### What you need to do
Where does the word "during" occur in the material? Copy each line that has it.

========================================

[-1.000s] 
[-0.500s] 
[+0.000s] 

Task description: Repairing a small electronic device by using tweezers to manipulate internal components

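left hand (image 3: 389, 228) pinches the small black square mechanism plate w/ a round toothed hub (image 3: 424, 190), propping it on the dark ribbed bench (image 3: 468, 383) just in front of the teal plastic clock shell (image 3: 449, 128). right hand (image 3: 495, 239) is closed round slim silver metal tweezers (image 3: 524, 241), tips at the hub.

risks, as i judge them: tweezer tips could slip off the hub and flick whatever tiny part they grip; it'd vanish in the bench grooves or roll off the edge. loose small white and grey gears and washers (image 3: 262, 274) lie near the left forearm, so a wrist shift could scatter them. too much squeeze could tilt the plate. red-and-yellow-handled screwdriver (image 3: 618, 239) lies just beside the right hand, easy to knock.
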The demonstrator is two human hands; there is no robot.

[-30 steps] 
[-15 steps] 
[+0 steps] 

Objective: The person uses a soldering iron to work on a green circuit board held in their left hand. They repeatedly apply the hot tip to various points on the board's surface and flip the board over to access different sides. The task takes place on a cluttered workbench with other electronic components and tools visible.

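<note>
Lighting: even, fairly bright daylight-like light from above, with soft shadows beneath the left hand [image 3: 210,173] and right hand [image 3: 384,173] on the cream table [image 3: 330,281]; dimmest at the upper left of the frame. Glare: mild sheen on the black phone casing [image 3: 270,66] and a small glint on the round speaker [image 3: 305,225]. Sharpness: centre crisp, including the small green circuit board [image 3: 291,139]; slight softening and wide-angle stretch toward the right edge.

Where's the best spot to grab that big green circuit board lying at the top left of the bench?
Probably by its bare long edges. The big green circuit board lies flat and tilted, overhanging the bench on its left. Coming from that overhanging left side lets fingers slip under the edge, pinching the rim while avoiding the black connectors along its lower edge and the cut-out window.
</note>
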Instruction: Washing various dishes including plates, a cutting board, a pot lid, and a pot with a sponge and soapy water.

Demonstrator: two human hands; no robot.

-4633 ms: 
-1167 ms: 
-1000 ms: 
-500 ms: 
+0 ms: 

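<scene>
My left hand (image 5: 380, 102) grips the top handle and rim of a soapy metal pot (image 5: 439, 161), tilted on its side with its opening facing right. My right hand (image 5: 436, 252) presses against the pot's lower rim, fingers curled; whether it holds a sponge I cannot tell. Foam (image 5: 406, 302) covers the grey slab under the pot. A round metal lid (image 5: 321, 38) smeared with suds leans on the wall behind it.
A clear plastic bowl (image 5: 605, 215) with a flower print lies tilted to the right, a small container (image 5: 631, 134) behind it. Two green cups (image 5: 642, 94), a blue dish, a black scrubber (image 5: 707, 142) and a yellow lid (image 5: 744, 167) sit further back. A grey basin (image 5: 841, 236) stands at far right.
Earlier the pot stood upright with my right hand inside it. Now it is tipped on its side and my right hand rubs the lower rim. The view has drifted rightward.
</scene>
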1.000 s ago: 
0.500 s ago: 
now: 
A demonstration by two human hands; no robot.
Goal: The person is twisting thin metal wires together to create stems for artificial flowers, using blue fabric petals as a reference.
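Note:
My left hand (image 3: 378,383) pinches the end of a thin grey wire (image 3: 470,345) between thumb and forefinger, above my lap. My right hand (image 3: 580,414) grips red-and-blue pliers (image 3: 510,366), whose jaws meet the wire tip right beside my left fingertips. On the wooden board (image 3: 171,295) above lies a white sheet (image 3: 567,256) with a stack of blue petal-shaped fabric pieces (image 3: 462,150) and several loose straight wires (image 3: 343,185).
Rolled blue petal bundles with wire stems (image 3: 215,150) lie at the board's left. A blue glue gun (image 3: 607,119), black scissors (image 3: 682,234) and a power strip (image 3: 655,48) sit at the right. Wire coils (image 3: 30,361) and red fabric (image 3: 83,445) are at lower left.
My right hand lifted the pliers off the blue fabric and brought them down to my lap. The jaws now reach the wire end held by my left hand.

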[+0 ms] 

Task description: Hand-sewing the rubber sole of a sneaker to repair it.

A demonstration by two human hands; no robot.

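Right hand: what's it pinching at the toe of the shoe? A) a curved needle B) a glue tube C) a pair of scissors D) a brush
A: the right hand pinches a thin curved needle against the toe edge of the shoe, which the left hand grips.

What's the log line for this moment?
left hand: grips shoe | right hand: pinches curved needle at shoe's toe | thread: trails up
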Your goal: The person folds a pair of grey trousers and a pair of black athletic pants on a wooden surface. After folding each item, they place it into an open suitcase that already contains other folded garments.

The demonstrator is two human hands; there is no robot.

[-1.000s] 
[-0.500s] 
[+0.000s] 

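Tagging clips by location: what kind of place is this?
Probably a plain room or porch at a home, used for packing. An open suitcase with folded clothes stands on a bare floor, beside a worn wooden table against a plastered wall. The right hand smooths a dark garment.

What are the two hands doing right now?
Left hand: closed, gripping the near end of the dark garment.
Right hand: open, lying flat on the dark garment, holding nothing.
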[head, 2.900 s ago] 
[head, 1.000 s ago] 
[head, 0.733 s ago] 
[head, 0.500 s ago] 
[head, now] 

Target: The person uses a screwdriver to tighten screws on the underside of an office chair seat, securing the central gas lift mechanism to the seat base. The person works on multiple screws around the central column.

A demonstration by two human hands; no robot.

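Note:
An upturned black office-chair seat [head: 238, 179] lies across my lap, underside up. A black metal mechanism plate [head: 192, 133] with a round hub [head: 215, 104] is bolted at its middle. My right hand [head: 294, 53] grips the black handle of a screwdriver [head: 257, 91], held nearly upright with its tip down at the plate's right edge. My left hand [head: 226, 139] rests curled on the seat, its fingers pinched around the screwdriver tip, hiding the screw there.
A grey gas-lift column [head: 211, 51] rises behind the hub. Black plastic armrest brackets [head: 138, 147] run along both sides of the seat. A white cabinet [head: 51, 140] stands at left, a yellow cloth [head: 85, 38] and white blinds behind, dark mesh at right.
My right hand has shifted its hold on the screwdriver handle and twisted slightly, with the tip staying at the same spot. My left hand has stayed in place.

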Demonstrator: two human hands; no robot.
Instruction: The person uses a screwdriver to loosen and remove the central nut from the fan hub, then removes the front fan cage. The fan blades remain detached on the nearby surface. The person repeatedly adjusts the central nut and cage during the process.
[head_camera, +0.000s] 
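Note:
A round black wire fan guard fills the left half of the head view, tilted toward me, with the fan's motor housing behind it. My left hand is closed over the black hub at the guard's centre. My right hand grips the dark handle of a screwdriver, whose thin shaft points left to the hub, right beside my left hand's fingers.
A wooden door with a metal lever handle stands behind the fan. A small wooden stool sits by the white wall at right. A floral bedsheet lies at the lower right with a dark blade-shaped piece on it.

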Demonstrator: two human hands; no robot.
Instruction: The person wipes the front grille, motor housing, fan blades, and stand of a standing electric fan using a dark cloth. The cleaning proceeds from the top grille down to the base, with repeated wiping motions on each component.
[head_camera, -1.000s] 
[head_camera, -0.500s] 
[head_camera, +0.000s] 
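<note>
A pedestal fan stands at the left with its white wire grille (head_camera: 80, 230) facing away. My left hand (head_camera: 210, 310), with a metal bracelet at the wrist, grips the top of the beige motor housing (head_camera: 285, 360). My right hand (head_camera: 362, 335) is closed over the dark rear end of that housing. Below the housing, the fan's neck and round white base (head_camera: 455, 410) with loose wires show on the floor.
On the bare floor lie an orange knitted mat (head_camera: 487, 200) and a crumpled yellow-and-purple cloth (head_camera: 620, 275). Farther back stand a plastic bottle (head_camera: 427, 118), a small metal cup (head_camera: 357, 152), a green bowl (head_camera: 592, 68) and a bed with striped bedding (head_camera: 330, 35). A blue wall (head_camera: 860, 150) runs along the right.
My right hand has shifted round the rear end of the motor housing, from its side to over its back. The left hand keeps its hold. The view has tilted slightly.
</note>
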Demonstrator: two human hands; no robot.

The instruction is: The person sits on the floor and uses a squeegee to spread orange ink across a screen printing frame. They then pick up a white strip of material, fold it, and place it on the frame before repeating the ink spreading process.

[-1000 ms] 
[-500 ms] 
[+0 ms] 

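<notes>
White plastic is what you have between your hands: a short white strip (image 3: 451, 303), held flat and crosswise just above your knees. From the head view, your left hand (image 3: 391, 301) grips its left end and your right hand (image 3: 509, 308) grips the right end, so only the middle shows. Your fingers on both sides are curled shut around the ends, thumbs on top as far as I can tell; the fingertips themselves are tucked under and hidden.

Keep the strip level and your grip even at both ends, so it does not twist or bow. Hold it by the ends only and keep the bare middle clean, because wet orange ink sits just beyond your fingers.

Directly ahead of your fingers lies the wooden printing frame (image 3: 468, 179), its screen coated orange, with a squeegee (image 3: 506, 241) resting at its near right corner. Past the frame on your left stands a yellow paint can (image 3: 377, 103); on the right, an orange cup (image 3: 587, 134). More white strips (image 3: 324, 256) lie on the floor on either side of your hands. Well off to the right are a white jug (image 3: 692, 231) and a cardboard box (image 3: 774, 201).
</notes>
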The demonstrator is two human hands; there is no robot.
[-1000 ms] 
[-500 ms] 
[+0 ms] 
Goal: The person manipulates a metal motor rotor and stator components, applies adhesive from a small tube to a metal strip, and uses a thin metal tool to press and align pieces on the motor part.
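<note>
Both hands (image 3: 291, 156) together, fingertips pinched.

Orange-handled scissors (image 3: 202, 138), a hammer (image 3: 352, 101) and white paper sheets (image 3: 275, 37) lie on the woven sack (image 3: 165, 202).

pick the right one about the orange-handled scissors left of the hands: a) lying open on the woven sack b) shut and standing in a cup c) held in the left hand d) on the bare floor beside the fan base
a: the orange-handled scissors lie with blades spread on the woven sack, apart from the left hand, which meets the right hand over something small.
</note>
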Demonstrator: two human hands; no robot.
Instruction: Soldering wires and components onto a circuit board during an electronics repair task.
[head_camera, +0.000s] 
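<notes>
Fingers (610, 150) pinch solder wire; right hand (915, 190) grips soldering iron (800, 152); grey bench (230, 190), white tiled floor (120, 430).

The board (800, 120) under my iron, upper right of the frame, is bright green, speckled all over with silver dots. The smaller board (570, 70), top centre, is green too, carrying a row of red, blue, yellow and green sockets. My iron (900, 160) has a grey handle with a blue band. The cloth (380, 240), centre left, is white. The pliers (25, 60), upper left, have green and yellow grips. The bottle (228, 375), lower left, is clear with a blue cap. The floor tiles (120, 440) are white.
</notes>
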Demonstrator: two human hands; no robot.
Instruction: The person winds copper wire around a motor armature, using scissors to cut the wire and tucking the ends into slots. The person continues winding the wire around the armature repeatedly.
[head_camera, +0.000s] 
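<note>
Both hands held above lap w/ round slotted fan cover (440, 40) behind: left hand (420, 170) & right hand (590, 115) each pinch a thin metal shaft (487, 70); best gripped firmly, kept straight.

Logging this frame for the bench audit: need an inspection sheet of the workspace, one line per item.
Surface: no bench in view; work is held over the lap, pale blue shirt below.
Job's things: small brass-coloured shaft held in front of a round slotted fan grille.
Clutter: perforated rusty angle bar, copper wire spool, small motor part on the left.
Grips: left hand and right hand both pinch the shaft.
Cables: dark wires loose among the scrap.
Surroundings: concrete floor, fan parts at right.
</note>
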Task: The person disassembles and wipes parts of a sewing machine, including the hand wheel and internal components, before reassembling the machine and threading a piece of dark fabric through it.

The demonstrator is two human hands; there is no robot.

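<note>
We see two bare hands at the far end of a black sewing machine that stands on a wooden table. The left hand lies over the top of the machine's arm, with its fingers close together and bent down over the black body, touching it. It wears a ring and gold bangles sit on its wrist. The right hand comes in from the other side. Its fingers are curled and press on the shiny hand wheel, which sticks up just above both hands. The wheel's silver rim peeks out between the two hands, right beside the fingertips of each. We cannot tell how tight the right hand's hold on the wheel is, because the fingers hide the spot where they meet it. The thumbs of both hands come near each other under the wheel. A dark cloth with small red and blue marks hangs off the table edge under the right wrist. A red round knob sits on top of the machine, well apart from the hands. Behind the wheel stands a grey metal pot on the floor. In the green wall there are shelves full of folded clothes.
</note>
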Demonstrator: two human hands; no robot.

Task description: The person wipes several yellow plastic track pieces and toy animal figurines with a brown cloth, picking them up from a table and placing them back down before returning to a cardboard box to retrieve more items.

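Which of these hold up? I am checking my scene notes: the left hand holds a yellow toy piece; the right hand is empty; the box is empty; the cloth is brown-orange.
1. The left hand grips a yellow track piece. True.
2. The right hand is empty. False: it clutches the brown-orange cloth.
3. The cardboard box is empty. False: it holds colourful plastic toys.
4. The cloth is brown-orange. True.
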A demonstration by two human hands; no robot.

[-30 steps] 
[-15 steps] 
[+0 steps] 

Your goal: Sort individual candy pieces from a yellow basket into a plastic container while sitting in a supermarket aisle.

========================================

### Result below
Instruction: The person uses a screwdriver to loosen and remove the central nut from the fan hub, then removes the front fan cage. The fan blades remain detached on the nearby surface. The person repeatedly adjusts the central nut and cage during the process.
Instruction: Soldering wires and components onto a circuit board during an electronics repair task.

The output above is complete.